作者:悍受蓁 | 来源:互联网 | 2023-09-16 05:26
Iamusingthervestpackagetoscrapeinformationfromthepagehttp:www.radiolab.orgseriespodc
I am using the rvest
package to scrape information from the page http://www.radiolab.org/series/podcasts. After scraping the first page, I want to follow the "Next" link at the bottom, scrape that second page, move onto the third page, etc.
我正在使用rvest包从http://www.radiolab.org/series/podcasts页面中获取信息。在抓第一页后,我想按照底部的“下一步”链接,抓第二页,移到第三页等。
The following line gives an error:
以下行给出错误:
html_session("http://www.radiolab.org/series/podcasts") %>% follow_link("Next")
## Navigating to
##
## ./2/
## Error in parseURI(u) : cannot parse URI
##
## ./2/
Inspecting the HTML shows there is some extra cruft around the "./2/" that rvest
apparently doesn't like:
检查HTML显示在“.//”周围有一些额外的错误,其中rvest显然不喜欢:
html("http://www.radiolab.org/series/podcasts") %>% html_node(".pagefooter-next a")
## Next
.Last.value %>% html_attrs()
## href
## "\n \n ./2/ "
Question 1: How can I get rvest::follow_link
to treat this link correctly like my browser does? (I could manually grab the "Next" link and clean it up with regex, but prefer to take advantage of the automation provided with rvest
.)
问题1:如何像我的浏览器一样正确处理rvest :: follow_link? (我可以手动抓取“下一步”链接并使用正则表达式进行清理,但更喜欢利用rvest提供的自动化功能。)
At the end of the follow_link
code, it calls jump_to
. So I tried the following:
在follow_link代码的末尾,它调用jump_to。所以我尝试了以下内容:
html_session("http://www.radiolab.org/series/podcasts") %>% jump_to("./2/")
## http://www.radiolab.org/series/2/
## Status: 404
## Type: text/html; charset=utf-8
## Size: 10744
## Warning message:
## In request_GET(x, url, ...) : client error: (404) Not Found
Digging into the code, it looks like the issue is with XML::getRelativeURL
, which uses dirname
to strip off the last part of the original path ("/podcasts"):
深入研究代码,问题似乎是XML :: getRelativeURL,它使用dirname去掉原始路径的最后一部分(“/ podcasts”):
XML::getRelativeURL("./2/", "http://www.radiolab.org/series/podcasts/")

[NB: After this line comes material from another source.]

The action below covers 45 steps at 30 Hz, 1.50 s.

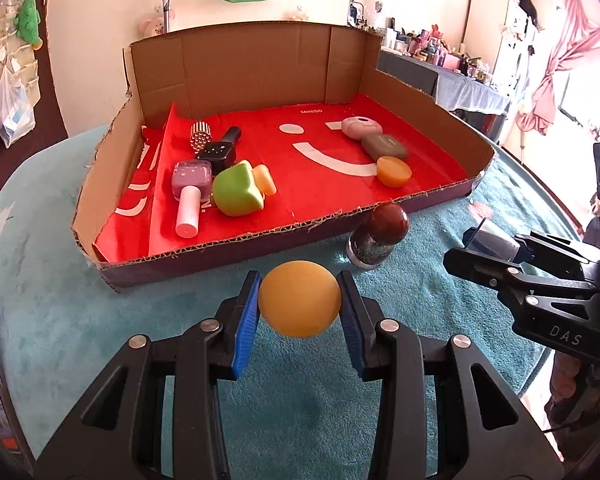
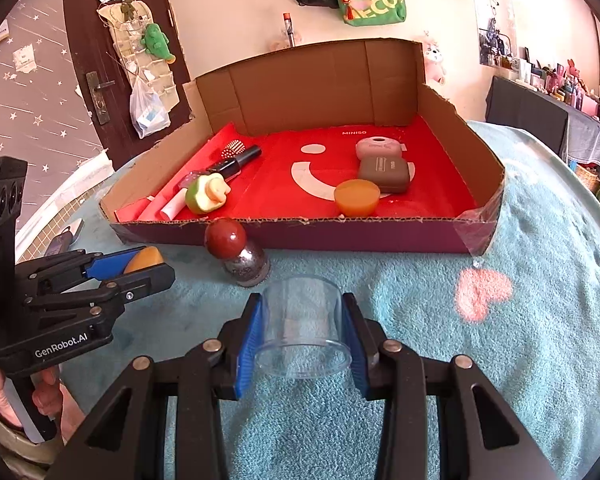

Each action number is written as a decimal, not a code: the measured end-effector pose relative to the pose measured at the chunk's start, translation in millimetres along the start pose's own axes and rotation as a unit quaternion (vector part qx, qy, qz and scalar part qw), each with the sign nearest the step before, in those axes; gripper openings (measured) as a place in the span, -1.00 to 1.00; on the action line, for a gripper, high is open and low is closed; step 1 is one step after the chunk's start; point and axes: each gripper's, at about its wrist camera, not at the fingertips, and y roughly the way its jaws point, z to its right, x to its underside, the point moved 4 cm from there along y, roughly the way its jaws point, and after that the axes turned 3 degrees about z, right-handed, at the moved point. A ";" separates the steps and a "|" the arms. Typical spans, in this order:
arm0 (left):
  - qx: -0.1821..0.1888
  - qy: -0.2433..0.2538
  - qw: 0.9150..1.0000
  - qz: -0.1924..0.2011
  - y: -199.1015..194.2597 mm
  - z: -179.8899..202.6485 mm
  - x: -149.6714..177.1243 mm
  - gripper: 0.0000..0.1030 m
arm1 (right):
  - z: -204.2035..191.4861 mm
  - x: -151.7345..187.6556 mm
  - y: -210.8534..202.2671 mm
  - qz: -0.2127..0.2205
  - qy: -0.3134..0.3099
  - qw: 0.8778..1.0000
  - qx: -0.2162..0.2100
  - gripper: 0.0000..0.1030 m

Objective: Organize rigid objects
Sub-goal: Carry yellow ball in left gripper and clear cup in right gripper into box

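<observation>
Both loads are picked up, so it's the carry-to-box step. Left tongs (image 1: 299, 300) are clamped on a yellow dome (image 1: 299, 298), right tongs (image 2: 302, 320) on a clear cup (image 2: 302, 326), both over the desk (image 2: 520, 360) in front of the cardboard box (image 2: 284, 236). Next they probably lift over the front wall, dodging the red-capped bottle (image 2: 240, 254).

- We see bright daylight flooding in from the window (image 1: 588, 92) at the right, washing out the pink curtain (image 1: 560, 76) beside it.
- Fisheye bending curves the cardboard box (image 2: 300, 80) walls, and dark corners frame both views.
- Soft shadows fall on the teal towel (image 2: 520, 360) below the box.
- Focus stays sharp throughout.
</observation>
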 end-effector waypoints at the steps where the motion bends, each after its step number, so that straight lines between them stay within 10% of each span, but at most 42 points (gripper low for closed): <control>1: 0.001 0.000 1.000 0.003 -2.9 -0.1 -2.6 -0.31 | -1.1 -1.8 -3.1 0.003 0.000 1.000 -0.003 -0.20; 45: 0.020 0.014 1.000 0.012 -2.5 -10.0 -56.2 -0.31 | -4.3 -59.2 -24.3 0.029 -0.016 0.999 -0.036 -0.20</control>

## [1] "http://www.radiolab.org/series/./2"
XML::getRelativeURL("../3/", "http://www.radiolab.org/series/podcasts/2/")
## [1] "http://www.radiolab.org/series/3"
Question 2: How can I get rvest::jump_to
and XML::getRelativeURL
to correctly handle relative paths?
问题2:如何让rvest :: jump_to和XML :: getRelativeURL正确处理相对路径?
1 个解决方案
1
Since this problem still seems to occur with RadioLab.com, your best solution is to create a custom function to handle this edge case. If you're only worried about this site - and this particular error - then you can write something like this:
由于RadioLab.com似乎仍然存在这个问题,因此您最好的解决方案是创建一个自定义函数来处理这种边缘情况。如果你只是担心这个网站 - 以及这个特殊的错误 - 那么你可以这样写:
library(rvest)
follow_next <- function(session, text ="Next", ...) {
link <- html_node(session, xpath = sprintf("//*[text()[contains(.,'%s')]]", text))
url <- html_attr(link, "href")
url = trimws(url)
url = gsub("^\\.{1}/", "", url)
message("Navigating to ", url)
jump_to(session, url, ...)
}
That would allow you to write code like this:
这将允许您编写如下代码:
html_session("http://www.radiolab.org/series/podcasts") %>%
follow_next()
#> Navigating to 2/
#> http://www.radiolab.org/series/podcasts/2/
#> Status: 200
#> Type: text/html; charset=utf-8
#> Size: 61261
This is not per se an error - the URL on RadioLab is malformed, and failing to parse a malformed URL is not a bug. If you want to be liberal in how you handle the issue you need to manually work around it.
这本身不是一个错误 - RadioLab上的URL格式错误,并且无法解析格式错误的URL不是错误。如果您想在处理问题方面保持自由,则需要手动解决问题。
Note that you could also use RSelenium
to launch an actual browser (e.g. Chrome) and have that perform the URL parsing for you.
请注意,您还可以使用RSelenium启动实际的浏览器(例如Chrome)并为您执行URL解析。